The Generals: American Military Command From World War II to Today, by Thomas E. Ricks, Penguin, New York, 2012, $32.95
Tom Ricks, a Pulitzer Prize–winning journalist and leading analyst of U.S. military affairs, has a reputation for pulling no punches. His latest book is an intellectual satchel charge resting on two basic points: The modern American way of war is based on management, and successful management depends on the accountability of its senior executives. According to Ricks’ analysis, the U.S. Army during World War II expected general officers to fail in combat. When that happened, superiors removed them. Those who rose to the top and remained there may have been organization men, but under Chief of Staff George C. Marshall and field commanders like Dwight Eisenhower the organization succeeded.
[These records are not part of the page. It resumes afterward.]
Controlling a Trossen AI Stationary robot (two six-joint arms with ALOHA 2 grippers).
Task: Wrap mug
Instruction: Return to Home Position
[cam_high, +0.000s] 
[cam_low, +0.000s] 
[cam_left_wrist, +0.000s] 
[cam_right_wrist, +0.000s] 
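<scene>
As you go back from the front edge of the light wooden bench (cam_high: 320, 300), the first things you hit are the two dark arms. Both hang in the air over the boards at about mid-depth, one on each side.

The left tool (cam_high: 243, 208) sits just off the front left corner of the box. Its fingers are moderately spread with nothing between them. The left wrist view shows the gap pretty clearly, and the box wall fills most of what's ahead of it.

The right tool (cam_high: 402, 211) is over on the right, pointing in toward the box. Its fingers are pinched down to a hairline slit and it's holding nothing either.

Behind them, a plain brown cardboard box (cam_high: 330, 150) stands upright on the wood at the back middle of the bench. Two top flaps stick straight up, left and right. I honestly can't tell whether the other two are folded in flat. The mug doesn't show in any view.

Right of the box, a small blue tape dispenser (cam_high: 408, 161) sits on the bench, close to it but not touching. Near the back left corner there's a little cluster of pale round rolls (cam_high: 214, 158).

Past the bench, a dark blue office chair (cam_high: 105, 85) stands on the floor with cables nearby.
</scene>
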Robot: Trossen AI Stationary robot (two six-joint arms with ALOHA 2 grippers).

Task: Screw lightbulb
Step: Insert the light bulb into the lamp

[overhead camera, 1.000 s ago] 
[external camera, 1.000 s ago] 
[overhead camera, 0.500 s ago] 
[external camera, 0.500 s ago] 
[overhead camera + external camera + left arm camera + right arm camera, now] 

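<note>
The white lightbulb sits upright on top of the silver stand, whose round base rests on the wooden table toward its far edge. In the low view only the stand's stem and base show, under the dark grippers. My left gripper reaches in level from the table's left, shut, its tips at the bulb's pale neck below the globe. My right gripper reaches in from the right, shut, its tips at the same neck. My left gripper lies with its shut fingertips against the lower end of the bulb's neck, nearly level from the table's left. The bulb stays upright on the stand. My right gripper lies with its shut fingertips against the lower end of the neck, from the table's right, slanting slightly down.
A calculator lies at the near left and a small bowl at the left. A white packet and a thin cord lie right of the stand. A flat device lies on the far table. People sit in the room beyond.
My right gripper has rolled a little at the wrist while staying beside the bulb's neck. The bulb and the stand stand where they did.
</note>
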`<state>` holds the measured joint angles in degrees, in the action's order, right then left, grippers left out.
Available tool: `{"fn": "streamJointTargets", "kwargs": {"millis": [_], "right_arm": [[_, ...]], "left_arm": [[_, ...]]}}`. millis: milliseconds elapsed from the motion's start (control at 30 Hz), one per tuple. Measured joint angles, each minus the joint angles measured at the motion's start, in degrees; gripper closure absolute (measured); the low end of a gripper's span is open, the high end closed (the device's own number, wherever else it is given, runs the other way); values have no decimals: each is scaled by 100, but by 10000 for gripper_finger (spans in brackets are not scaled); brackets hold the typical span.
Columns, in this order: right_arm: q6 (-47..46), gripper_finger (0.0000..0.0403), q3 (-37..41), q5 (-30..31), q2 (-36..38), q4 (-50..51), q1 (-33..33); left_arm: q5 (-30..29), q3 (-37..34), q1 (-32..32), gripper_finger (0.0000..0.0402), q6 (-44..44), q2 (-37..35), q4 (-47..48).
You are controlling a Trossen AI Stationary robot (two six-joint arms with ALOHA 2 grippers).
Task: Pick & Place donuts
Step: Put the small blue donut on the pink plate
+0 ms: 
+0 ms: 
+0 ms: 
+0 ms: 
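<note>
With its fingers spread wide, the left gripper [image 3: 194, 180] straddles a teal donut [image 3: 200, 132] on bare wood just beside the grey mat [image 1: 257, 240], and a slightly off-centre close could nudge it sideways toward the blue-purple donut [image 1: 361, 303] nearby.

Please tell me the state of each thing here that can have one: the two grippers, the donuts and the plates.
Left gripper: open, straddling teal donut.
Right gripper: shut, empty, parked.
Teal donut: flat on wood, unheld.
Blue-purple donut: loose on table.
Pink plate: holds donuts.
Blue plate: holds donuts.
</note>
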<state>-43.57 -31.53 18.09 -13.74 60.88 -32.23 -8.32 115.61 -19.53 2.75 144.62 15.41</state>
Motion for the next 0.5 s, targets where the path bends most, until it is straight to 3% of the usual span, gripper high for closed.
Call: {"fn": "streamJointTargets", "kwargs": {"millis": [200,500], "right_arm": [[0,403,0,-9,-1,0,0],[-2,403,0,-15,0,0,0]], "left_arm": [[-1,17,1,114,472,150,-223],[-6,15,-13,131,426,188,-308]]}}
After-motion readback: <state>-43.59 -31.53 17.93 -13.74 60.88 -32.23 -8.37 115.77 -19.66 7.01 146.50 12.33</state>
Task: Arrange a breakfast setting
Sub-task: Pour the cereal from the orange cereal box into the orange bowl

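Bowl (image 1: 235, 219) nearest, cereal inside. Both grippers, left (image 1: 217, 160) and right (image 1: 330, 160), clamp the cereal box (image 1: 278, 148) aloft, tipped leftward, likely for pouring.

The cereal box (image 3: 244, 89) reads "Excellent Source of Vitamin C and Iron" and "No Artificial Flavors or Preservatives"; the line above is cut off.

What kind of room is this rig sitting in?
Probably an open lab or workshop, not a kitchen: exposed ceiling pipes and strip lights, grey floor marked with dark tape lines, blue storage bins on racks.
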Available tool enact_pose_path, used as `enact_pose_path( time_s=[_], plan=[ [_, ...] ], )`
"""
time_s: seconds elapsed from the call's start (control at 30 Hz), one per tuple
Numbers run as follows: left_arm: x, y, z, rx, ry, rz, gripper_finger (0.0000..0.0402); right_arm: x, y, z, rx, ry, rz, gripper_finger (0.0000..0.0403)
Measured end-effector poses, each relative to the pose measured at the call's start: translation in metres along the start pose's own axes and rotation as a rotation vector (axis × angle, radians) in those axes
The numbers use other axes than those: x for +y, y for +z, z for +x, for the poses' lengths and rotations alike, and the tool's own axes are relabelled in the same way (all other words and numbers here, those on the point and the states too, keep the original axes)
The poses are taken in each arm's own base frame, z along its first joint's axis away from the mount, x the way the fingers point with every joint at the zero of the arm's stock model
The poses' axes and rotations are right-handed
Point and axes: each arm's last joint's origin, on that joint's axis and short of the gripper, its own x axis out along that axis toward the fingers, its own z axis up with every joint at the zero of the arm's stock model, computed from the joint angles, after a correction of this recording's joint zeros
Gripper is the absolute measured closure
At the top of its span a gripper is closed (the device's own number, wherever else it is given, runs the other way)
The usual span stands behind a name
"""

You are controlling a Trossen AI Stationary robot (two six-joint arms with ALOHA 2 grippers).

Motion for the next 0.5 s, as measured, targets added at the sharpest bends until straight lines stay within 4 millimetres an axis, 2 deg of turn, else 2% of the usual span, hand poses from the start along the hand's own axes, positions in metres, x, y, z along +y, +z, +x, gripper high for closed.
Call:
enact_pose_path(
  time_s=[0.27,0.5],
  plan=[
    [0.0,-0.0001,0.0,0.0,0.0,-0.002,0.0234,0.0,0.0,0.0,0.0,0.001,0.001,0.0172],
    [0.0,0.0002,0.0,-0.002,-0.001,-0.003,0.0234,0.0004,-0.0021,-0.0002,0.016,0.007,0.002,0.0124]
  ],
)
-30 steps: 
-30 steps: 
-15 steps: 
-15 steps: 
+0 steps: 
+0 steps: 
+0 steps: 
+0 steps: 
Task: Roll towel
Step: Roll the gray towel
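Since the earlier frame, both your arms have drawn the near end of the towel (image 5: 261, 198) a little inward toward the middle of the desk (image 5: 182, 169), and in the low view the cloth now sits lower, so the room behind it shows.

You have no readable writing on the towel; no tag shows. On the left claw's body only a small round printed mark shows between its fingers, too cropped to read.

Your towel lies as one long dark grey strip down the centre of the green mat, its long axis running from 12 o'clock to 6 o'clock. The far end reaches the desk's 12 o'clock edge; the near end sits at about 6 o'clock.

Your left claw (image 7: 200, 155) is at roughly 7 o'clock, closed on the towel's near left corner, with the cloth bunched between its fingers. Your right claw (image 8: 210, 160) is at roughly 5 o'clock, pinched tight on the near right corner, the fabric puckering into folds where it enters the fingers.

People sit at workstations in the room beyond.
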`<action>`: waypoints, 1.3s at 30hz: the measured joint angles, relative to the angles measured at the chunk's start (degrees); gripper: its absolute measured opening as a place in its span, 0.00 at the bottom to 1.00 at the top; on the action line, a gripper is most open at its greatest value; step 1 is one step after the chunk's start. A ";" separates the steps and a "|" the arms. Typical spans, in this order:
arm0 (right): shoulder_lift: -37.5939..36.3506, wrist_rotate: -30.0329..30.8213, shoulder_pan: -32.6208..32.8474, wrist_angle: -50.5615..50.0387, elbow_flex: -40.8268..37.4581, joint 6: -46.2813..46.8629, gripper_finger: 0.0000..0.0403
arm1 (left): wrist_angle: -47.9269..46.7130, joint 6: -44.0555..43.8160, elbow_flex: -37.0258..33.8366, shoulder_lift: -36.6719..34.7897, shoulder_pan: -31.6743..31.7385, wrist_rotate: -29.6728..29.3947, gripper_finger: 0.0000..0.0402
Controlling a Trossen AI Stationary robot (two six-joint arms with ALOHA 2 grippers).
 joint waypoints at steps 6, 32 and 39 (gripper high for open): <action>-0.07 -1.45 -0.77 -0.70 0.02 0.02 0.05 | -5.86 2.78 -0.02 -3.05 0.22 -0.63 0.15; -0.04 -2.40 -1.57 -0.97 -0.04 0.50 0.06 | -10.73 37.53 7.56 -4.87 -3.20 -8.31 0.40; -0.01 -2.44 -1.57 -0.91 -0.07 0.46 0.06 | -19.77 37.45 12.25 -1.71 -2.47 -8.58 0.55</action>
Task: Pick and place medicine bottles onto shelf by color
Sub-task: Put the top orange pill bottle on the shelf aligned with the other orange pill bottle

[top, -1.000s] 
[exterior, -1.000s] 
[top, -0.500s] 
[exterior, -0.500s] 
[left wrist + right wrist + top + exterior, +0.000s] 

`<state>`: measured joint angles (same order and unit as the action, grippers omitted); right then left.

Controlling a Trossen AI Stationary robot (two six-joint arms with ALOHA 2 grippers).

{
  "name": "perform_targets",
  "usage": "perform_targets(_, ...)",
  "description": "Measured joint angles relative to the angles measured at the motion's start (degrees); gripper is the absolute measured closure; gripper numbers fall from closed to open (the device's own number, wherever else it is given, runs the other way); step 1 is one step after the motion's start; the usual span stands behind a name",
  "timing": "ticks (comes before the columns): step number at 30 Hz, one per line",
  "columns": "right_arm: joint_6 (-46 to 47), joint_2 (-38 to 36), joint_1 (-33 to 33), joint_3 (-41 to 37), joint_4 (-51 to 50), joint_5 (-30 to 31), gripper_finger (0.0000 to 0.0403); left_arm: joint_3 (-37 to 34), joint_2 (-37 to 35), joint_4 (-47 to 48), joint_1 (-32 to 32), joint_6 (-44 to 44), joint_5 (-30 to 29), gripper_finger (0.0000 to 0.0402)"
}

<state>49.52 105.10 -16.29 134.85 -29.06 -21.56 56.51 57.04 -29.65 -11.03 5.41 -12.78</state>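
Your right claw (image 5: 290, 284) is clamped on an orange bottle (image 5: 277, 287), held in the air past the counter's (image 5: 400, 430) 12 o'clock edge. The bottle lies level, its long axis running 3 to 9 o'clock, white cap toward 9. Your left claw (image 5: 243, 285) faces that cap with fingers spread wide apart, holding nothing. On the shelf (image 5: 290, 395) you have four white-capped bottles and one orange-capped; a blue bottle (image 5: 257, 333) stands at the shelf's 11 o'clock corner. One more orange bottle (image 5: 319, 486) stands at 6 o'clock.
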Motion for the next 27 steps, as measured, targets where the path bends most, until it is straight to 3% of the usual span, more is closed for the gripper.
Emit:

After 1945, however, relief and reassignment became less a normal aspect of command management than a sign that the system of preparing and appointing general officers had failed. The Army sought to compensate by closer supervision in contexts that encouraged caution and conformity. Such qualities were undesirable when responding to wars in which the definition of victory was obscure and its achievability questionable. In Korea and Vietnam the Army fought hard but not always well. Its generals performed by mutually sustaining rote. Refusal to recognize mistakes turned into self-deception. Trust gave way to micromanagement.
The word for that is bureaucratization, and The Generals pitilessly demonstrates the ephemeral nature of the Army’s post-Vietnam efforts to reinvigorate its senior commanders. Innovation focused on machines rather than mentalities. The consequences were manifested in the Gulf War and highlighted after 9/11 in Iraq and Afghanistan. Leadership became waiting for one’s turn. Keeping generals from embarrassment became—and remains—more important than caring for soldiers or winning wars.
Ricks’ proposals for reforming leadership are less important than his demonstration that the problem’s roots lie in bureaucratization. Accountability is bureaucratization’s nemesis in any system. The challenge lies in implementing it.